A crescente instabilidade geopolítica mundial já impacta diretamente os custos de produção, a logística e as decisões estratégicas da indústria de alimentos. O tema foi destaque durante a palestra “Geopolítica das Cadeias Alimentares: O Novo Tabuleiro Global”, ministrada por João Alfredo Nyegray, professor da FAE e da PUC-PR e doutor em internacionalização e estratégia, na programação do Congresso Fispal Tec.
Segundo o especialista, questões tradicionalmente associadas à política internacional passaram a influenciar de forma direta a competitividade das empresas do setor alimentício. Conflitos, disputas comerciais, restrições logísticas e interrupções em cadeias globais de suprimentos vêm alterando o ambiente de negócios e exigindo uma postura mais estratégica por parte da indústria.
Um dos principais pontos de atenção destacados por Nyegray é a dependência global dos fertilizantes e a ausência de mecanismos internacionais capazes de regular a oferta desses insumos.
“Não existe hoje um sistema global coordenado para administrar a oferta de fertilizantes, como ocorre em outros mercados estratégicos. Qualquer ruptura na cadeia de suprimentos pode gerar impactos relevantes sobre diversas culturas agrícolas e, consequentemente, sobre toda a cadeia de alimentos”, afirmou.
Brasil reúne vantagens competitivas, mas carece de estratégia
Durante a apresentação, o especialista chamou atenção para o posicionamento privilegiado do Brasil no cenário internacional. Entre os diferenciais apontados estão a disponibilidade de terras agricultáveis, recursos hídricos abundantes, condições climáticas favoráveis, capacidade de produção em múltiplas safras e uma posição diplomática considerada neutra em relação aos principais blocos econômicos globais.
Apesar dessas vantagens, Nyegray avalia que o País ainda não converte plenamente seus ativos naturais e produtivos em uma estratégia de longo prazo capaz de ampliar sua influência no comércio internacional de alimentos.

Empresas precisam incorporar a geopolítica ao planejamento
Para o especialista, a geopolítica deixou de ser um tema distante da realidade empresarial e passou a integrar a gestão de riscos das organizações.
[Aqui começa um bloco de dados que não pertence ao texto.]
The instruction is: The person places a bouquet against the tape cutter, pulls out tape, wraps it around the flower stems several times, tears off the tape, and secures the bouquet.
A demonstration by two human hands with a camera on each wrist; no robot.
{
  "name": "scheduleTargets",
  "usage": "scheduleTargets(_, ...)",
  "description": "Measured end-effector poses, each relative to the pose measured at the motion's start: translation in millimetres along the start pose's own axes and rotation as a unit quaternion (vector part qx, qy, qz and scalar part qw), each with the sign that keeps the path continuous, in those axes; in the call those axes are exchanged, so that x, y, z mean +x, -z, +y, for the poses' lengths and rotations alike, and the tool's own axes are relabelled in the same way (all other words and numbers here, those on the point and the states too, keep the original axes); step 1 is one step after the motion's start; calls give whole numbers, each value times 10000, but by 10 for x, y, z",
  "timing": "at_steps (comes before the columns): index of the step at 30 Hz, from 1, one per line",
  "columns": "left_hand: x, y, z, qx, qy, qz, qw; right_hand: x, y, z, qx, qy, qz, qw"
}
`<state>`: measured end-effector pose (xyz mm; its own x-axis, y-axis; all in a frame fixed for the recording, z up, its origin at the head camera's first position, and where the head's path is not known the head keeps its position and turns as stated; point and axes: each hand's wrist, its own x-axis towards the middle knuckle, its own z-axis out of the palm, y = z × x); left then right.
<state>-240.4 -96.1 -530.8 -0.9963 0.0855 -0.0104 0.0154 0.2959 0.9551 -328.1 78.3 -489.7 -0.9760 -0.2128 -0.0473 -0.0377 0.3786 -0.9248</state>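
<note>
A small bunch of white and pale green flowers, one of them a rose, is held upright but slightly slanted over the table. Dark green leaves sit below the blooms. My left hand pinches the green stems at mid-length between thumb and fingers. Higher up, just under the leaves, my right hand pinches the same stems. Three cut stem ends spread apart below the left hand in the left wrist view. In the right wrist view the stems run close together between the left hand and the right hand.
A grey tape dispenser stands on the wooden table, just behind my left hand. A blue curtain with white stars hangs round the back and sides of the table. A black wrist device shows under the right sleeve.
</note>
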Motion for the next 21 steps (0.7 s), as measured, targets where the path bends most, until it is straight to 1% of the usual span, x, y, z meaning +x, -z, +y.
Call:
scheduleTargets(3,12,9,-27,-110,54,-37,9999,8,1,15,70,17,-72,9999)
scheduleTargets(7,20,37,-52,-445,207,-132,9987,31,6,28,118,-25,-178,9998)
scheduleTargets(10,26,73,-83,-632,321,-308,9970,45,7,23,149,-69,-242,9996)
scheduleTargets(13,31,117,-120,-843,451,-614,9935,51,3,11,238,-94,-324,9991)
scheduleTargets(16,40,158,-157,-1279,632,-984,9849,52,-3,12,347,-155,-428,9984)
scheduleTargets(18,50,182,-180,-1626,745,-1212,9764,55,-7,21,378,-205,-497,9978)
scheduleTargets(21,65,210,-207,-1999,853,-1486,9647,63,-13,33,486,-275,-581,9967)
Questões como dependência de fornecedores internacionais, acesso a matérias-primas, segurança alimentar e volatilidade dos mercados devem fazer parte do planejamento corporativo.
“A geopolítica já interfere no dia a dia das empresas. O desafio agora é saber se as organizações continuarão apenas reagindo aos acontecimentos ou se passarão a antecipar cenários e construir estratégias mais resilientes”, concluiu.
A avaliação reforça uma tendência observada em toda a cadeia de alimentos: em um ambiente global cada vez mais complexo, fatores geopolíticos tornam-se determinantes para a competitividade, a segurança do abastecimento e a sustentabilidade dos negócios.
Fonte: Fispal Tec, adaptado pela equipe da Feed & Food.